Lines from the beginning of the data through the line containing "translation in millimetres" are to be copied exactly, with no other line included.

◇ ◇ ◇ ◇

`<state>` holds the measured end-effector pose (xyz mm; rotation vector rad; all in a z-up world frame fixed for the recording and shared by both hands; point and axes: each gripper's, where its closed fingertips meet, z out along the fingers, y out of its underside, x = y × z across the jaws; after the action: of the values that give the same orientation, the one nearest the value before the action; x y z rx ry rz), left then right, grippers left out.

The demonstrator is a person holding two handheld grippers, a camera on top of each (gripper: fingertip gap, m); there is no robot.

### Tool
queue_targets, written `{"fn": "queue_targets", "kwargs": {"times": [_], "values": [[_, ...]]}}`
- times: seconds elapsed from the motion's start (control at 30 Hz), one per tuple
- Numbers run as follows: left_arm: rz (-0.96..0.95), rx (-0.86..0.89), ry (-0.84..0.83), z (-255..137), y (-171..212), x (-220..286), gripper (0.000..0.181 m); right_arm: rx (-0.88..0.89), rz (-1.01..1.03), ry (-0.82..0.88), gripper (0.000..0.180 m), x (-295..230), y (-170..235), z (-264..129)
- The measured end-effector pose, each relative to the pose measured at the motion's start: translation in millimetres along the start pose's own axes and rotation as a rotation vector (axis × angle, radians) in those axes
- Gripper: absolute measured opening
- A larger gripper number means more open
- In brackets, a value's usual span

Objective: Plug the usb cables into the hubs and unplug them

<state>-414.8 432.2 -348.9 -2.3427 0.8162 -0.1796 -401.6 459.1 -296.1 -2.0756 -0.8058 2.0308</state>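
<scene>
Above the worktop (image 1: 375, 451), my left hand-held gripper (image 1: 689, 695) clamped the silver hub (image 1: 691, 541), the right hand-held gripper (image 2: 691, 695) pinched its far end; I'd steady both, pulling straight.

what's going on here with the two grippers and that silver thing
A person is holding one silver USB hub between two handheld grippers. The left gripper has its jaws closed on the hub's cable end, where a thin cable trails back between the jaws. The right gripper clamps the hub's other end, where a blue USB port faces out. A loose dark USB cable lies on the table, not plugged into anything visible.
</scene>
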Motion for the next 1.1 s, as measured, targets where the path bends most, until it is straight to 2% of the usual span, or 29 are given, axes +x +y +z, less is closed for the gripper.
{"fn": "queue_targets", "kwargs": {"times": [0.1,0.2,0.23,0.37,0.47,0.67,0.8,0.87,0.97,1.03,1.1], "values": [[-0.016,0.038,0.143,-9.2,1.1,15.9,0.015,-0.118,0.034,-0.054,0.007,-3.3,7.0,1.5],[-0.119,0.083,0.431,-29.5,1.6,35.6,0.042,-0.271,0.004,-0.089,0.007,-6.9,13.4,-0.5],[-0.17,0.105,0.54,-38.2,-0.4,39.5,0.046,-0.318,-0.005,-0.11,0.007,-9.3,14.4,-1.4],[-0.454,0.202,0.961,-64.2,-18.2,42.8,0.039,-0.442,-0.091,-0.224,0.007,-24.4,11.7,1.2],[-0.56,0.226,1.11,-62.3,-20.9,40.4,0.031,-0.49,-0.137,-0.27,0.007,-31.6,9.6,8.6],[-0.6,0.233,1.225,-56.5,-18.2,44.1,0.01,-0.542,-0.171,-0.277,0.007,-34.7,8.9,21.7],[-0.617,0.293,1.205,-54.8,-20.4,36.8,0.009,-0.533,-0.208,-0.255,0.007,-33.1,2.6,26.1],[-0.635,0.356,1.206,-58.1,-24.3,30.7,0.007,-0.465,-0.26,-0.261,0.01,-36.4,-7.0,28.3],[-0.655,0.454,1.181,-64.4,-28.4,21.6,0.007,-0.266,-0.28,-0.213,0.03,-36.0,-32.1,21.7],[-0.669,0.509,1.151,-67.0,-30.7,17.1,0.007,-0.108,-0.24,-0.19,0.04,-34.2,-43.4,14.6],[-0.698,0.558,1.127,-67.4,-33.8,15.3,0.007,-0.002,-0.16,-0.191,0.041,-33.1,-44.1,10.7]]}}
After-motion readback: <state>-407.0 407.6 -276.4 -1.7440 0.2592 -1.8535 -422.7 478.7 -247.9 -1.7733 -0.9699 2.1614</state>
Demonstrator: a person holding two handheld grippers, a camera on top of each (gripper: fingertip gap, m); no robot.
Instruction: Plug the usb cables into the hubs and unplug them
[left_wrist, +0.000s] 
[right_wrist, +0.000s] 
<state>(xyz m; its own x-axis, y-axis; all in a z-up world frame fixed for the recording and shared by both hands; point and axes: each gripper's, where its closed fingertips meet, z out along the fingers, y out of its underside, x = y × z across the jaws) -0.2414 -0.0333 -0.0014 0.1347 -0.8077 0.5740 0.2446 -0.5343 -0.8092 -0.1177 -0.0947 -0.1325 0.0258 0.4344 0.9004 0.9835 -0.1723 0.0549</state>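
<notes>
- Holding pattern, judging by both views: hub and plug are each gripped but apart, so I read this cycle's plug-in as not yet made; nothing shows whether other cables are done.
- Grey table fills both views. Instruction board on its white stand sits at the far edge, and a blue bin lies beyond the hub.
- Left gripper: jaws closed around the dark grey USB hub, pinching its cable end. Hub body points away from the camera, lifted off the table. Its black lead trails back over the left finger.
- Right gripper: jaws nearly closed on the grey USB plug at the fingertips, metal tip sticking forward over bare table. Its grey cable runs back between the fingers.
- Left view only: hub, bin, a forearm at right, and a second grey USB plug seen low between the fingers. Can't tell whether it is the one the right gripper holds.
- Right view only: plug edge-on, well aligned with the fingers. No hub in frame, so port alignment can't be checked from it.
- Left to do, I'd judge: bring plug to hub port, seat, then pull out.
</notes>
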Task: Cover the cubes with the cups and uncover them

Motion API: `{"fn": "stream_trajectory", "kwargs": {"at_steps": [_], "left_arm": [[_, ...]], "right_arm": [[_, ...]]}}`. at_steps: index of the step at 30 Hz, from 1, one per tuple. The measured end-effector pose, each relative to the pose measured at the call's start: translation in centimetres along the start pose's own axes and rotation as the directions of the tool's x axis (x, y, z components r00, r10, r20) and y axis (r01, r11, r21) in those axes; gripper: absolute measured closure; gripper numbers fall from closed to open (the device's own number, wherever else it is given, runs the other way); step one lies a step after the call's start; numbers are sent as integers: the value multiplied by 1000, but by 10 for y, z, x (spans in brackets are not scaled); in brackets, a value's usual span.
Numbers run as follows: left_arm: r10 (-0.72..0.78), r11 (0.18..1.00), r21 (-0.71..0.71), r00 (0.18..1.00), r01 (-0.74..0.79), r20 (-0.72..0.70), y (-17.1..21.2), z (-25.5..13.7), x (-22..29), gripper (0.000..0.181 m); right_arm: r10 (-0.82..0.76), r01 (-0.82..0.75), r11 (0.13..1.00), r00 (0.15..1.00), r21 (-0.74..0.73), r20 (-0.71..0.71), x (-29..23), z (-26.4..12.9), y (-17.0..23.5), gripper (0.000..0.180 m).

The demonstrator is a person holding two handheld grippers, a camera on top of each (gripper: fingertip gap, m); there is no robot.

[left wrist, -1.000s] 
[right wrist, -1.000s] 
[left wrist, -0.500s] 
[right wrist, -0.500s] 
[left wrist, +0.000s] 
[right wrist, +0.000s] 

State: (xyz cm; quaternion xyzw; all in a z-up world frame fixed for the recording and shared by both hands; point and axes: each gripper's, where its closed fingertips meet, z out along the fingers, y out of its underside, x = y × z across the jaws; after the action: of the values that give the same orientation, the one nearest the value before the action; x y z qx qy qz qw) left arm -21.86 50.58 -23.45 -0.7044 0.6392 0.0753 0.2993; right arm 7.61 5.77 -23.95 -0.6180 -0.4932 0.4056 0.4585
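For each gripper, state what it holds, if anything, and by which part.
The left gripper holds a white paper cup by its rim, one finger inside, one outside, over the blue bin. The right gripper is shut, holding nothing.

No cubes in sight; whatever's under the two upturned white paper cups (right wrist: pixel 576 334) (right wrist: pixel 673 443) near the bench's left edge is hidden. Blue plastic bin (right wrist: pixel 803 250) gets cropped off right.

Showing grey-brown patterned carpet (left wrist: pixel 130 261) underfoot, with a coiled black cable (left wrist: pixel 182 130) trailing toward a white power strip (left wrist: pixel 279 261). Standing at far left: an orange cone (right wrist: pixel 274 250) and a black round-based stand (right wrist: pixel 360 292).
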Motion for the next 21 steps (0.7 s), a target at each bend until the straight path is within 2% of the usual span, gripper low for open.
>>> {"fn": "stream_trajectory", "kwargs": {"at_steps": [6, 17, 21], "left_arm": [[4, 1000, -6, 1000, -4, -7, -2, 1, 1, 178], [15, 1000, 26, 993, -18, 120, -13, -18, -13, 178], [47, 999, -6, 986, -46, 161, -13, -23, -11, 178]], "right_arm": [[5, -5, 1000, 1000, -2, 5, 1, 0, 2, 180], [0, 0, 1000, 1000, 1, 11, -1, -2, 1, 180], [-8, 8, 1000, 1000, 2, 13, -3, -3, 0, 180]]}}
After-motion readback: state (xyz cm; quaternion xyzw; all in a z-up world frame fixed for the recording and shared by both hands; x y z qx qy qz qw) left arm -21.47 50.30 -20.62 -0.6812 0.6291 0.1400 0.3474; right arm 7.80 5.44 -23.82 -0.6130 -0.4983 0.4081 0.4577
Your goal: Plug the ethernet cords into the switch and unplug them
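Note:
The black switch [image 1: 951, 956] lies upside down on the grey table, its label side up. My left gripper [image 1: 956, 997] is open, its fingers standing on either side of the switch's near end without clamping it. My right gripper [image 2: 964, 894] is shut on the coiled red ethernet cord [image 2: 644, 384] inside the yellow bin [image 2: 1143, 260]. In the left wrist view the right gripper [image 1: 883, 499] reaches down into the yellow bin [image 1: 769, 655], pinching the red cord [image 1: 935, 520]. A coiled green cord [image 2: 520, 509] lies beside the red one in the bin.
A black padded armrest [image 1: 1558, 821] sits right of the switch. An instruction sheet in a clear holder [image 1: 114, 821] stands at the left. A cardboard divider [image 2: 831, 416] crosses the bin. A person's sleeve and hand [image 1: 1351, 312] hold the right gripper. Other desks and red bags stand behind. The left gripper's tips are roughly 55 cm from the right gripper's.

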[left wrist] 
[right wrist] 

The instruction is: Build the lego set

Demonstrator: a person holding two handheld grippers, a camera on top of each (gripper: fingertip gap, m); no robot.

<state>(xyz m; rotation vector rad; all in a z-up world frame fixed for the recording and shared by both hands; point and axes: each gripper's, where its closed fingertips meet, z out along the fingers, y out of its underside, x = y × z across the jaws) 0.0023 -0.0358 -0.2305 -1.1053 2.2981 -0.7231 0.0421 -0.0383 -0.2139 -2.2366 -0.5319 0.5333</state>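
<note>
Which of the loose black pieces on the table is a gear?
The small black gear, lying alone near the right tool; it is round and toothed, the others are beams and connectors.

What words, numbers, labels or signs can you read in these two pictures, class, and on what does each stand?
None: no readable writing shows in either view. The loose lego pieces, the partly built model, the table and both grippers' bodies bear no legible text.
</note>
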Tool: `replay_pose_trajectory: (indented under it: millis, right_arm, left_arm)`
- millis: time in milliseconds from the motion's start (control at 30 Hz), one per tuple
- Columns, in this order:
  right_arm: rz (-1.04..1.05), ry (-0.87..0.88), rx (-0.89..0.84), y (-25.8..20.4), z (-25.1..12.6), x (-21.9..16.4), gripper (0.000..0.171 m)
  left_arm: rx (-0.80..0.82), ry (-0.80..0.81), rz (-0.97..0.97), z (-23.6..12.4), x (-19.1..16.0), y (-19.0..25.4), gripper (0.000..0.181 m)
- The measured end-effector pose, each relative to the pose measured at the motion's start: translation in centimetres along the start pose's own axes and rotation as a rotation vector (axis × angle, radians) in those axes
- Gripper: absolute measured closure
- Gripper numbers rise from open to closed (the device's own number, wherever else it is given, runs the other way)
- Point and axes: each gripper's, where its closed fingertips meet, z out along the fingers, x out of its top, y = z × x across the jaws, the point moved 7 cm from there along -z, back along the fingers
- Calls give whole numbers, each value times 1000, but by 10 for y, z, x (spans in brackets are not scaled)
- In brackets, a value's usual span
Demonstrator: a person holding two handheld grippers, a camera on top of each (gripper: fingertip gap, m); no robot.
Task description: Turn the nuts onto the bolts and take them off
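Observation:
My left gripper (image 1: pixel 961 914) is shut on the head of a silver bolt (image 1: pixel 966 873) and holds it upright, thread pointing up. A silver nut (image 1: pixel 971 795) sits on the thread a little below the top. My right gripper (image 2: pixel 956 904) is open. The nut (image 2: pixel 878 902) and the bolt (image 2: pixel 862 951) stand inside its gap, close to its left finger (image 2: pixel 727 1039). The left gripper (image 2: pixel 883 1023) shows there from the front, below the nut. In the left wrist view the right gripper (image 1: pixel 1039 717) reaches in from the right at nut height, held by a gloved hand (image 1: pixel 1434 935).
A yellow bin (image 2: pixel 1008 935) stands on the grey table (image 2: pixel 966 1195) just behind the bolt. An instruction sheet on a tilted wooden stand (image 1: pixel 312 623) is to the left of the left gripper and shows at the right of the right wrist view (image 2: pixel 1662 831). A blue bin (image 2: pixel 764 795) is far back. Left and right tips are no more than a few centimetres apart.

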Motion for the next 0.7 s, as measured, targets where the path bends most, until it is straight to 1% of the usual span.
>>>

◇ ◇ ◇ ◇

* _OUTPUT FOR THIS TASK_
`<state>` holds the measured end-effector pose (xyz mm; rotation vector rad; all in a z-up world frame fixed for the recording and shared by both hands; point and axes: each gripper's, where its closed fingertips meet, z out along the fingers, y out of its underside, x = y × z across the jaws; after the action: of the values that give the same orientation, the one nearest the value before the action; x y z rx ry rz), left then right, grippers left out.

The demonstrator is a person holding two handheld grippers, a camera on top of each (gripper: fingertip gap, m); there is no robot.

### Tool
queue_targets, written `{"fn": "queue_targets", "kwargs": {"times": [_], "values": [[_, ...]]}}`
- times: seconds elapsed from the motion's start (control at 30 Hz), one per tuple
- Numbers run as follows: left_arm: rz (-0.96..0.95), rx (-0.86..0.89), ry (-0.84..0.83), z (-255..137), y (-171..212), x (-220..286), gripper (0.000..0.181 m); right_arm: rx (-0.88..0.89), rz (-1.01..1.03), ry (-0.82..0.88), gripper (0.000..0.180 m), x (-295..230), y (-170..235), z (-264..129)
- The measured end-effector pose, each relative to the pose measured at the motion's start: translation in millimetres along the start pose's own axes and rotation as a rotation vector (axis × angle, radians) in those axes

No further work remains in this exercise.